Subqueries in WHERE Clause

Subqueries in WHERE clauses filter results based on a nested query's results.

-- Find books borrowed more than average
SELECT Title, BorrowCount
FROM Books
WHERE BorrowCount > (
    SELECT AVG(BorrowCount)
    FROM Books
);

-- Find members who have borrowed books in the last month
SELECT FirstName, LastName
FROM Members
WHERE MemberID IN (
    SELECT DISTINCT MemberID
    FROM Loans
    WHERE LoanDate >= DATEADD(month, -1, GETDATE())
);

Subqueries in SELECT Clause

Subqueries in SELECT statements can compute values for each row.

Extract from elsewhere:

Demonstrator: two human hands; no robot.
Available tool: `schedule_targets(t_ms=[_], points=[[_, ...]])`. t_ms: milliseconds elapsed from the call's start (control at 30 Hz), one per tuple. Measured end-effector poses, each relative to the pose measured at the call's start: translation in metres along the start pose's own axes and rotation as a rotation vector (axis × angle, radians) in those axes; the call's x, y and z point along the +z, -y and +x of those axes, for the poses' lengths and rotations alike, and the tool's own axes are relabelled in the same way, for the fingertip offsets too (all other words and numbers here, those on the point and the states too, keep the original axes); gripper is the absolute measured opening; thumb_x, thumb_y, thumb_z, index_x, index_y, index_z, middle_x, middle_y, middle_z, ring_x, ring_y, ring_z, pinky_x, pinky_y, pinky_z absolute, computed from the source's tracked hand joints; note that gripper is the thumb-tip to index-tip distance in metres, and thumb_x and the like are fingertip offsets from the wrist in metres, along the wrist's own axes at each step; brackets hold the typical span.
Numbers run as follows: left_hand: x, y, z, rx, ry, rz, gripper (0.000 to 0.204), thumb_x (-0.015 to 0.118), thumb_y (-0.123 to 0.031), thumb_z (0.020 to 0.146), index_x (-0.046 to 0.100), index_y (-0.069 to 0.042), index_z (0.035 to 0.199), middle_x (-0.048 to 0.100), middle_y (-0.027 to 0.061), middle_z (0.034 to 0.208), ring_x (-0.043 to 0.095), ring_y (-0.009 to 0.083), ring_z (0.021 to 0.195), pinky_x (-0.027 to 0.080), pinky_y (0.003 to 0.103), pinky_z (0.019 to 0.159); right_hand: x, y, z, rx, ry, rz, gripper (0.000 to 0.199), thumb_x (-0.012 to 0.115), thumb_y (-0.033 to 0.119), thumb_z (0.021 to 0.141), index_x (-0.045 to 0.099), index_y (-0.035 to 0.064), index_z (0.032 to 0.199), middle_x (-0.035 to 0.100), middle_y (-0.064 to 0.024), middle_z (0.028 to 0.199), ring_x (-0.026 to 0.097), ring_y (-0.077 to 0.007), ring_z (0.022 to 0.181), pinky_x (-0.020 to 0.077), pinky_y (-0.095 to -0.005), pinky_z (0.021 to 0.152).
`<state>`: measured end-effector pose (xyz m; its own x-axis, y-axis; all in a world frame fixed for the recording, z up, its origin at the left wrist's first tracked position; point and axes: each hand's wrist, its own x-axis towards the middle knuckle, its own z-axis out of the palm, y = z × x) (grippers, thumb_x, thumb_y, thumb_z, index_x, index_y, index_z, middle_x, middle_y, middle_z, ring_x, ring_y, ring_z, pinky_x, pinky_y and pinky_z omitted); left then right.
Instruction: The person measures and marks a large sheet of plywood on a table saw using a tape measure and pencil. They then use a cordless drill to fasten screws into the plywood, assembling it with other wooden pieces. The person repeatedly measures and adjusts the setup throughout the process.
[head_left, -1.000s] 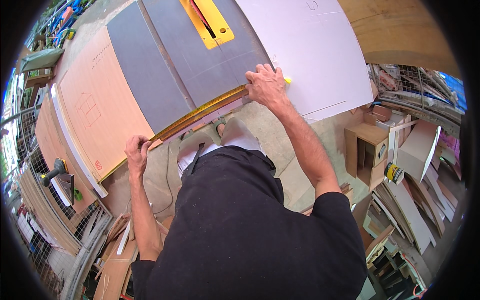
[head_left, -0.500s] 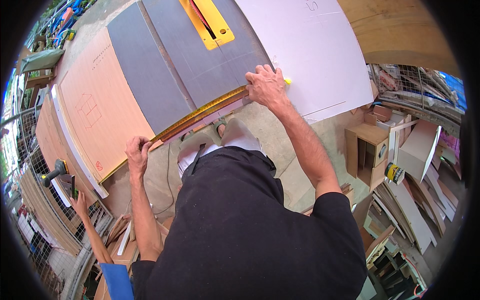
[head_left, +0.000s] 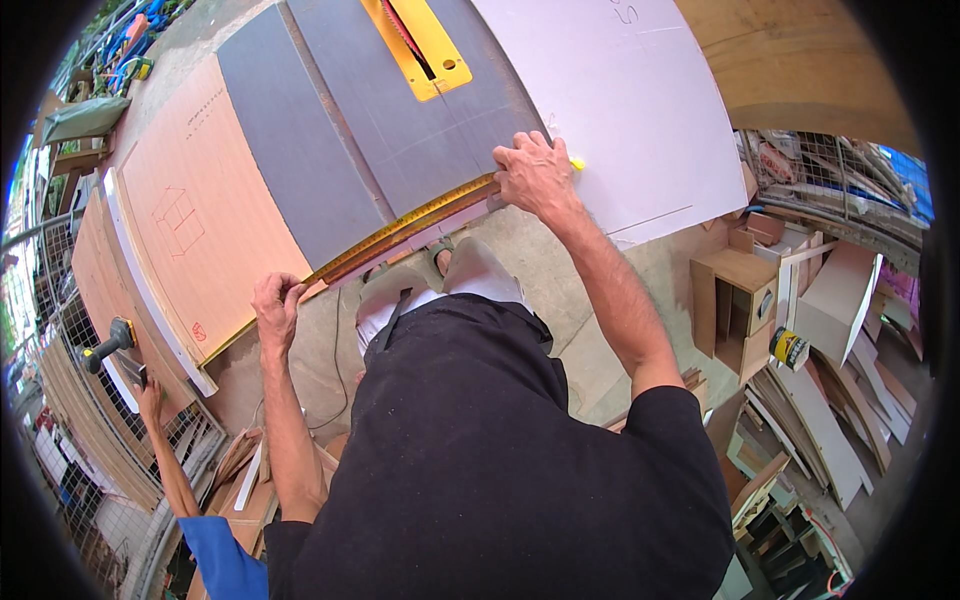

-- Show each book's borrow count and its difference from average
SELECT 
    Title,
    BorrowCount,
    BorrowCount - (
        SELECT AVG(BorrowCount) 
        FROM Books
    ) as DifferenceFromAverage
FROM Books;

-- Calculate percentage of total loans for each member
SELECT 
    m.FirstName,
    m.LastName,
    COUNT(l.LoanID) as LoanCount,
    (COUNT(l.LoanID) * 100.0) / (
        SELECT COUNT(*) 
        FROM Loans
    ) as PercentageOfTotal
FROM Members m
LEFT JOIN Loans l ON m.MemberID = l.MemberID
GROUP BY m.MemberID, m.FirstName, m.LastName;

Subqueries in FROM Clause

Subqueries in FROM clauses create derived tables that can be queried like regular tables.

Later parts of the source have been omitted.